For the first time ever, based on anonymized EU documents we’ve received, we’re exposing the true state of EUDAMED. At the center of it: A gigantic €9M/year budget, €317k hosting costs, and a staff member who switched sides and started selling his internal knowledge.
(In case you didn’t know: EUDAMED is the European Database on Medical Devices – here’s another article with some context and its technical problems.)
But let’s take a step back first. How did all of this happen?
In October 2024, we shipped BEUDAMED, a better EUDAMED. What initially started out as a just-for-fun coding project nudged us to dive deeper into EUDAMED’s technical design. Sure, we didn’t have access to internal data or code, but we did have to wrestle with the public data when integrating it into BEUDAMED – all 500k+ medical devices, a ton of data.
And what we saw.. it wasn’t pretty, which is a huge understatement. It was a mess: Missing certificates, duplicate entities, inconsistencies – to an outsider, it might seem like EUDAMED was a one-week coding project of a high school student.
Except that it wasn’t.
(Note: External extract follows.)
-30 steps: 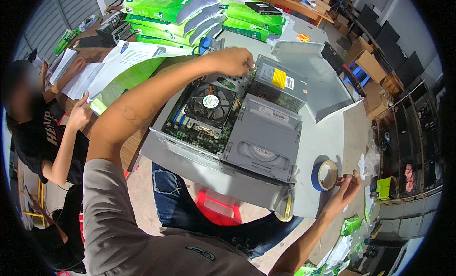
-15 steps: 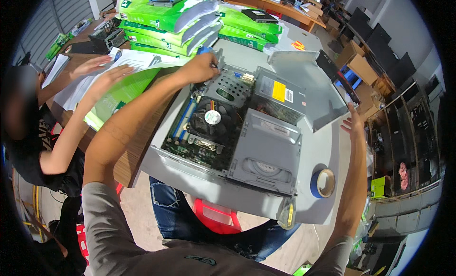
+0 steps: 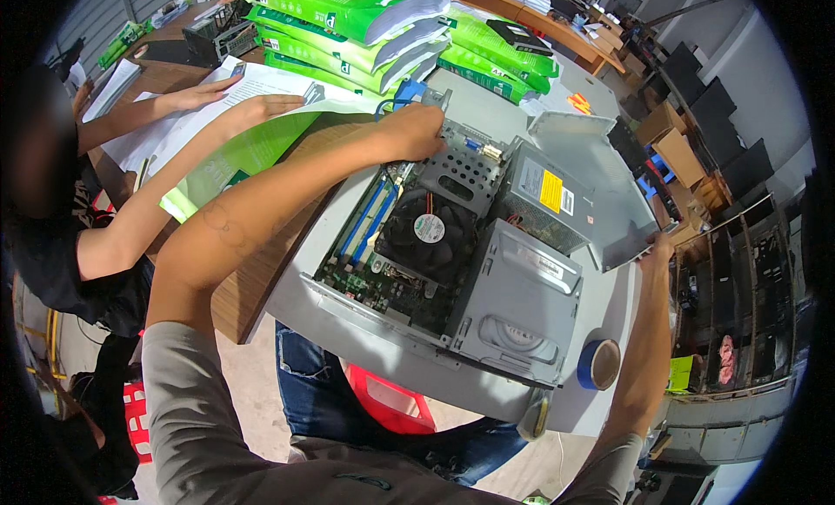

This was serious software, developed by the EU and funded by our money as taxpayers.
But besides the messiness, one much bigger elephant stood in the room: We had built BEUDAMED in 19 person-days. And, in many aspects, it already was a much better product than EUDAMED: Searches would complete in milliseconds (not 10-20 seconds), you only had to use one search field instead of 15, and, best of all, you could right-click on search results and open them in new tabs. We didn’t even have to deploy cutting-edge software wizardry to achieve this – it was simply enough to write code slightly better than a high school student.
EUDAMED, however, has been in continuous development since around 2017. So, in comparison to our 19 person-days, we estimated EUDAMED to have taken 5,900 person days, a 300x increase (we turned out to be wrong – read on).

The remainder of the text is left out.